A: I’d say each week, I skate more than 10 hours, and then, off ice, I’ll do probably two to three hours a week.

TUCK AND SPIN: Junior Claire Qu practices one of her moves by spinning down low on the ice. She said one of her favorite parts of ice skating is the ability for her to express her emotions and release pent up tension. With that, she added ice skating has taught her a few lessons in life, including perservering through difficult and frustrating times and respecting others who share the ice with her during practice. (Luke Miller)

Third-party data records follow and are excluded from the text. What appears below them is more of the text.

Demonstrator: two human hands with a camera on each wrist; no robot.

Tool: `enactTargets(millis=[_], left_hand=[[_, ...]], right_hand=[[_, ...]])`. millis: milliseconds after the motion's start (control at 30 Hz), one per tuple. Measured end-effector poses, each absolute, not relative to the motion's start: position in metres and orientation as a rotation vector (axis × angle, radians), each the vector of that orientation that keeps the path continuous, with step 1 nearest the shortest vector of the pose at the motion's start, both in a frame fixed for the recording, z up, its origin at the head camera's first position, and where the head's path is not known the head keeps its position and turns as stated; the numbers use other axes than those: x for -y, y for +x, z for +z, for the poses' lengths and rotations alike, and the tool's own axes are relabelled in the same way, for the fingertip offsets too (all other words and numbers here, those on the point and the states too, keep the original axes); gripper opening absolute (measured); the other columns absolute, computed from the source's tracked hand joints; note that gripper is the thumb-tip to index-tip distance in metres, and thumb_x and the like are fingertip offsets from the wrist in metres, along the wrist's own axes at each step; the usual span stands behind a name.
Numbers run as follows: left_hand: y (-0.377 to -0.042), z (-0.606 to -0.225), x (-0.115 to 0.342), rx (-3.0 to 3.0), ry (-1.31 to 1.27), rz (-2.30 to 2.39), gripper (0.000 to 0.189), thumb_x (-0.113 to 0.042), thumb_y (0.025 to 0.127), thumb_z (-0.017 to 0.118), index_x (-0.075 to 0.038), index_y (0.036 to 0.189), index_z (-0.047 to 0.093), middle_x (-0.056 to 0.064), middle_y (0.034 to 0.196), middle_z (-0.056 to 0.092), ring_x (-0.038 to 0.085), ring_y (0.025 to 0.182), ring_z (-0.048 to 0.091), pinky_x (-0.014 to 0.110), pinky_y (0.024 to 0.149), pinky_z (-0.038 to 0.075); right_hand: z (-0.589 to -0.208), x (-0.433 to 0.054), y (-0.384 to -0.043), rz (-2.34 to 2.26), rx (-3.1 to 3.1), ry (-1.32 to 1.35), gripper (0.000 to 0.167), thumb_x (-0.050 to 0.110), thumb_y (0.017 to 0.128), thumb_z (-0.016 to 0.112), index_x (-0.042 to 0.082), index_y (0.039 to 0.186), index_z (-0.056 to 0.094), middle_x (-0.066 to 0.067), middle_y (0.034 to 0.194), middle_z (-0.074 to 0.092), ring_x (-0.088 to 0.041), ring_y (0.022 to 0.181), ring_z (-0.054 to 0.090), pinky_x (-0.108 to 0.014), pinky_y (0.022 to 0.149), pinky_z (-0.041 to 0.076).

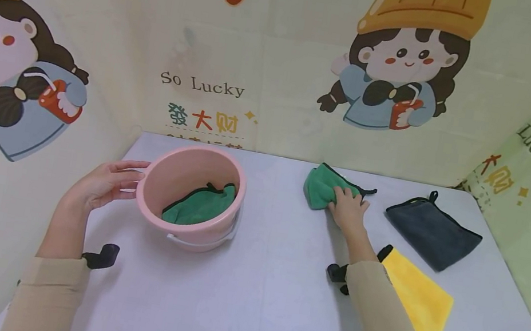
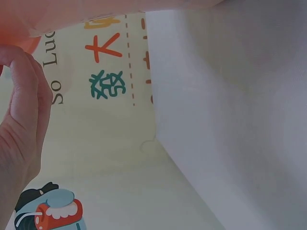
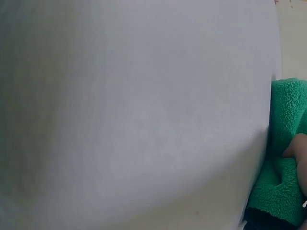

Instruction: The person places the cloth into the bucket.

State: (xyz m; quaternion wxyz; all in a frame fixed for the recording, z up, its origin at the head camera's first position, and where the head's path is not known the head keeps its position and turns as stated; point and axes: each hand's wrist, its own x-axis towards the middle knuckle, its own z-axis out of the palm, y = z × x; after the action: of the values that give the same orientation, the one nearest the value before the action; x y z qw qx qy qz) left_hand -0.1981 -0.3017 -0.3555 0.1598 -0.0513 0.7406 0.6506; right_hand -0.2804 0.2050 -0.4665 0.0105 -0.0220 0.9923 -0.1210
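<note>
My left hand (image 1: 108,182) touches the left side of a pink bucket (image 1: 196,156) with its fingers fairly straight. Inside the bucket lies a green cloth with black edging (image 1: 202,206). Toward the back of the table, my right hand (image 1: 349,210) pinches a second green cloth (image 1: 319,187), bunched up, its black loop sticking out to the right. The right wrist view shows that cloth's fluffy folds (image 3: 288,108) pressed in by a finger; the rest of the hand is cut off there.
A dark grey cloth (image 1: 432,231) lies flat at the right. Partly under the right forearm is a yellow cloth (image 1: 419,294) with black edging. The bucket's white handle (image 1: 203,243) hangs down in front. A printed curtain (image 1: 290,77) borders the white table (image 1: 242,312) behind.
</note>
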Motion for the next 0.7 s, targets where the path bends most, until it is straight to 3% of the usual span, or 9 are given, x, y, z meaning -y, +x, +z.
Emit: enactTargets(millis=[333,700], left_hand=[[-0.198,-0.355,0.301,-2.133,-0.142,1.840,0.062,-0.028,0.086,0.064,-0.009,0.137,0.036,-0.016,0.098,0.062,0.006,0.087,0.065,0.025,0.076,0.052],[-0.199,-0.355,0.301,-2.136,-0.166,1.822,0.065,-0.030,0.084,0.065,-0.009,0.137,0.035,-0.017,0.098,0.061,0.005,0.087,0.065,0.024,0.077,0.052]], right_hand=[[-0.463,-0.204,-0.278,-0.438,-3.208,-0.104,0.040,0.024,0.095,0.047,0.007,0.129,0.040,-0.024,0.126,0.041,-0.049,0.110,0.038,-0.065,0.090,0.020],[-0.435,-0.187,-0.271,-0.523,-3.320,-0.178,0.034,0.024,0.093,0.048,0.008,0.123,0.044,-0.020,0.112,0.045,-0.041,0.094,0.044,-0.055,0.081,0.025]])
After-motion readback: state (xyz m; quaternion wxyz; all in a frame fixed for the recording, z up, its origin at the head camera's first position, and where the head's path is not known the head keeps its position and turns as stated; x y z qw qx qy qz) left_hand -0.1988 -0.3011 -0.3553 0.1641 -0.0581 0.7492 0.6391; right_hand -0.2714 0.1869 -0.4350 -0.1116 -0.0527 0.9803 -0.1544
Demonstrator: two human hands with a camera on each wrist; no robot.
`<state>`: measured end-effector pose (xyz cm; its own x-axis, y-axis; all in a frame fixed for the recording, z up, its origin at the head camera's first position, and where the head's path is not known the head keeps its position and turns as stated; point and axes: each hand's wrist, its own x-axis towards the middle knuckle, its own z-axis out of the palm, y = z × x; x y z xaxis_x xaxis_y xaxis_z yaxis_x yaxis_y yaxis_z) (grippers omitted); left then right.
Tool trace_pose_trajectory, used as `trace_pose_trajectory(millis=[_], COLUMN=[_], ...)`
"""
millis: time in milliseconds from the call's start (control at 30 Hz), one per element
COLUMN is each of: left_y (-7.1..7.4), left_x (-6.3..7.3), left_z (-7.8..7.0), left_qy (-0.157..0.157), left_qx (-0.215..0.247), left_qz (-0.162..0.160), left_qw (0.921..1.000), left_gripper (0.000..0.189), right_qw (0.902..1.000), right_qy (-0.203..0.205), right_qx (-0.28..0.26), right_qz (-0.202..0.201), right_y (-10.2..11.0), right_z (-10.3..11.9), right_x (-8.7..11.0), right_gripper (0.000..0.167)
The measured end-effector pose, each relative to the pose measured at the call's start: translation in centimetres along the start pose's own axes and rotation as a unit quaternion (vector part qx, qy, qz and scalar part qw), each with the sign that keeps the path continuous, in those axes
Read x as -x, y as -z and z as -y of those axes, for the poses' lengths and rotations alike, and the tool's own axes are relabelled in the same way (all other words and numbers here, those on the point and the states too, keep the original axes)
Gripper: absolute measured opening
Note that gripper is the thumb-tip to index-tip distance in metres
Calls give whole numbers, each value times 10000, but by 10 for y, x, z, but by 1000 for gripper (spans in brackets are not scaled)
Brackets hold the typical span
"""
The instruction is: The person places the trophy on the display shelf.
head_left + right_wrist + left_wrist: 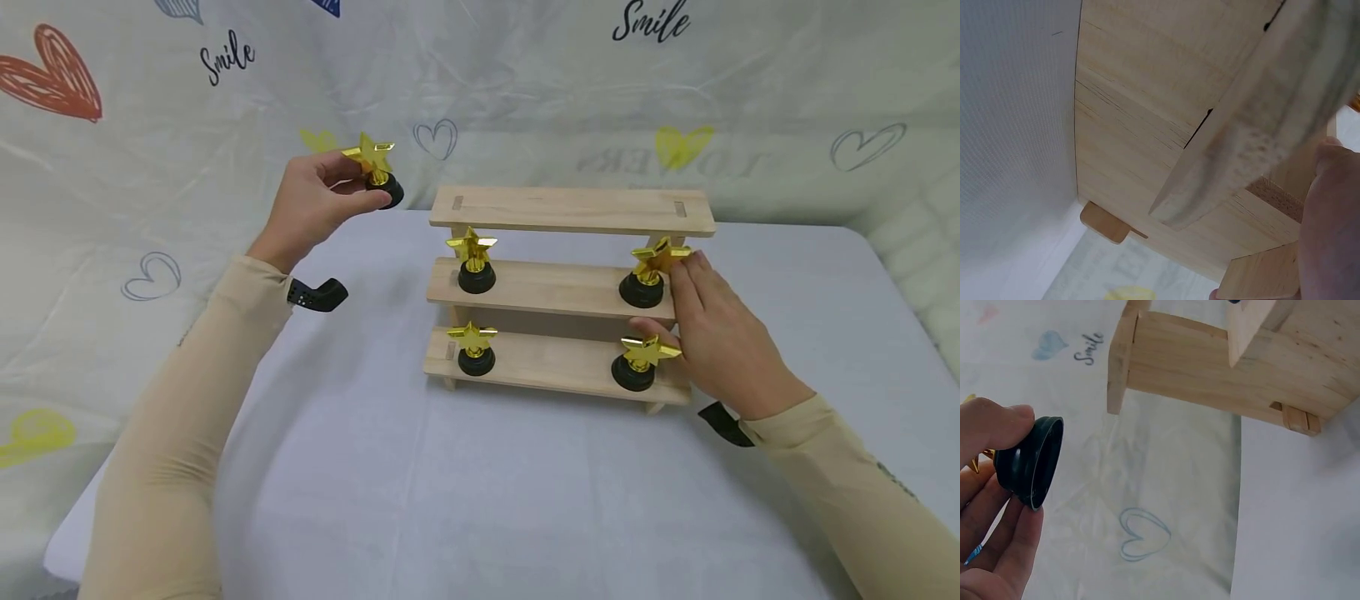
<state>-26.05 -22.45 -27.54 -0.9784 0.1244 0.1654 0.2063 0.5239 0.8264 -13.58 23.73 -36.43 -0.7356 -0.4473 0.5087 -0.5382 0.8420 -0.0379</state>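
My left hand (pixel 311 200) holds a small star trophy (pixel 384 188) by its black base, raised left of the wooden three-tier shelf (pixel 555 287). The hollow underside of that trophy's base (pixel 1046 464) shows in the left wrist view. At the shelf's right end, my right hand (pixel 723 342) grips the middle tier, with the thumb below its front edge and the fingers up along its end. Close to those fingers stands a gold star trophy (pixel 642 290) on the middle tier; another trophy (pixel 633 373) stands below, on the bottom tier near the thumb.
Two more star trophies, one on the middle tier (pixel 476 277) and one on the bottom tier (pixel 476 360), stand at the shelf's left end. A white cloth (pixel 480 500) covers the table. Behind hangs a pale printed curtain (pixel 517 75).
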Motion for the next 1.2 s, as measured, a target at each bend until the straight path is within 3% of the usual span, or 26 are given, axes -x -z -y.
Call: trace_pose_trajectory(millis=[200, 767, 1200], left_y=[-6, -28, -57], left_x=[-5, -15, -19], left_z=[-17, -53, -78], left_qy=[-268, -847, -780], left_qx=[-79, 569, 955], left_qz=[110, 555, 1075], left_qw=[9995, 9932, 9865], left_gripper=[49, 44, 42], right_qw=[10000, 9999, 9998], right_qy=[-23, -5, -138], right_qx=[28, 77, 109], right_qz=[-4, -131, -86], right_y=[0, 1, 1], right_z=[0, 2, 7], right_x=[0, 3, 4], right_gripper=[93, 91, 95])
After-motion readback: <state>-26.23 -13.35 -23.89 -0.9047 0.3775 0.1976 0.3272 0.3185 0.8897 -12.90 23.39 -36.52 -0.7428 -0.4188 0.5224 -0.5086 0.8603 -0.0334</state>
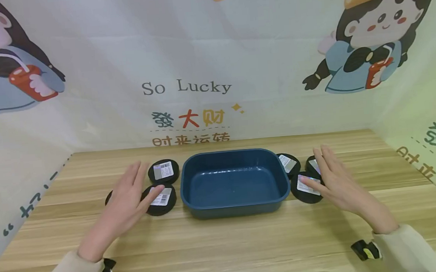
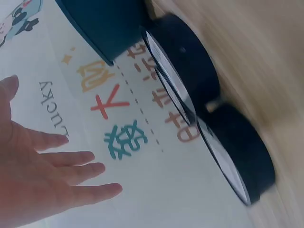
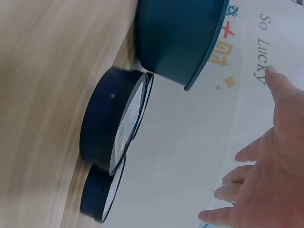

Q: How has this pandemic affected your training for skating?

A: At the rink, one thing that we have to do is we’re required to wear masks when we’re out in the lobby area, but then when we get on the ice, it’s optional. So that can affect your practice if you decide to wear a mask, because it’s a lot harder to breathe. And then for competitions, a lot of them have been canceled, so I haven’t competed in months.


Q: What would you say is the most difficult part of figure skating?

A: I think the most difficult part is consistency. It requires a lot of precision. For example, if your head isn’t in line with your body a certain way, if it’s slightly tilted, then even just something like that can completely throw off your jump, so you need to make sure that when you train, everything is super consistent so once it’s competition day, you know you’ve got it down. So I think consistency is really tricky, because anything that’s small that you do wrong can completely throw you off when you’re skating.


Q: On the other hand, what is your favorite part of figure skating?

A: I think my favorite part of figure skating is the fact that I’m able to express myself when I skate and skating is like an outlet for me. If I have a stressful day, I can step on the ice, and a lot of that stress will go away, because I don’t even think about it when I’m on the ice. And I also just love the community, because I’ve made so many friends through skating and the coaches there are really nice and supportive.


Q: How much has figure skating impacted your daily life?

A: I think figure skating, obviously, it keeps me healthy and energetic, I guess. It’s something to look forward to every day because I pretty much skate everyday. I do devote a lot of time to it, so it’s a big part of my life. It’s just something I really look forward to.


Q: What lessons has figure skating taught you in general?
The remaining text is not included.